Another common attack vector for scammers is stealing Bitcoin directly out of people's wallets. If a hacker gains access to your Bitcoin wallet.dat file, and your wallet.dat is unencrypted, then it is easy for the hacker to send your Bitcoin to themselves. Hackers make programs which upload your wallet.dat file to their server, and if your wallet is unencrypted you will see your Bitcoins disappear soon after downloading such a program. Hackers have also created key logger programs, and if you download it the hacker will be able to steal your Bitcoins even if you encrypt your wallet. It is also possible for hackers to figure out your password through a brute force attack, where they go through every possible combination of letters/numbers until they find the right password. It becomes exponentially harder to brute force attack a password the longer and more complex it is. This makes it important to use a long and complex password when encrypting your Bitcoin wallet. Never download programs from strangers on the internet, only download programs which are made by reputable developers. Due to the dangers of storing Bitcoin in a digital wallet, many people choose to use paper wallets. A paper wallet has both the public and private keys printed on it, so you can deposit and withdraw the Bitcoins. When you deposit Bitcoins to a paper wallet it takes them offline, out of the reach of hackers, as long as you don't store any images of the paper wallet on your computer/the internet.

Finally, when buying products or services with Bitcoin be sure you are dealing with reputable merchants. Bitcoin transactions are irreversible, so if you send Bitcoin to a scammer there is no way to get your money back if they don't send the product. There are numerous reports of people getting scammed out of products or services when buying with Bitcoin, although most transactions occur without a problem when customers use proper precautions and common sense.

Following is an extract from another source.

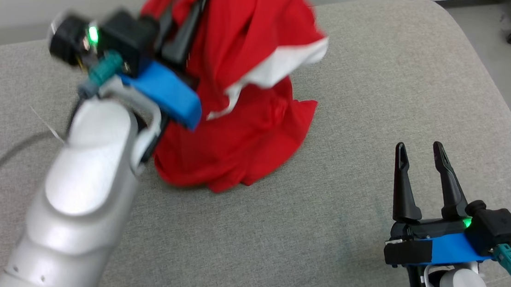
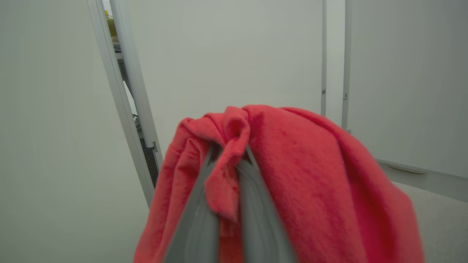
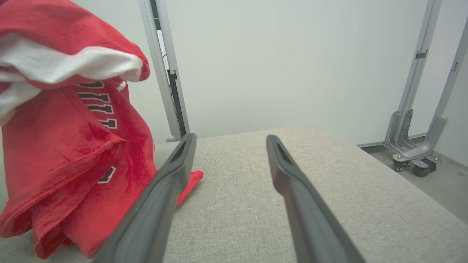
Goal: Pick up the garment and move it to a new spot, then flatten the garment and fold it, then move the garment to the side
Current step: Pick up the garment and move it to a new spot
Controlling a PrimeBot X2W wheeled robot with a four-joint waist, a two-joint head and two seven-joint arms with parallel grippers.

Thus, the Bitcoin world is infested with scammers, and the scams come in many different forms. When buying and selling Bitcoin it is important to only deal with reputable people, otherwise you can easily lose your money. Using an escrow is recommended when trading Bitcoin with someone who has little to no reputation, and it is crucial to check that the escrow you're using is legitimate since scammers often create fake escrow sites. Bitcoin lending sites have also been the source of numerous scams. Scammers will build up reputation on lending sites by paying off a few loans, and then they'll run away with a big loan. Only loan Bitcoin to people you've known for a long time, and requiring collateral is recommended.  Avoid all Bitcoin sites which promise guaranteed profits just for depositing Bitcoin, these are often ponzi schemes, and end with the investors losing their Bitcoin. When investing in new alternative cryptocurrencies be sure that the developer is well-known, since several alternative cryptocurrencies have been made just to scam investors. When trading on exchanges only use the most reputable exchanges, since sometimes exchanges end up being scams. Also never keep Bitcoin on an exchange for extended period of time, sometimes even reputable exchanges get hacked and then you'll lose your money. Properly encrypting your wallet is of the upmost importance when storing Bitcoin on your computer, and paper wallets are recommended when storing significant amounts of Bitcoin. Never download programs from unknown developers, since there are numerous programs out there which are made solely to steal Bitcoin. Although Bitcoin scams may seem overwhelming when reading about them in an article like this, you can keep your Bitcoin safe if you exercise the correct precautions. Understanding the various Bitcoin scams and how to avoid them is essential if you're going to use Bitcoin.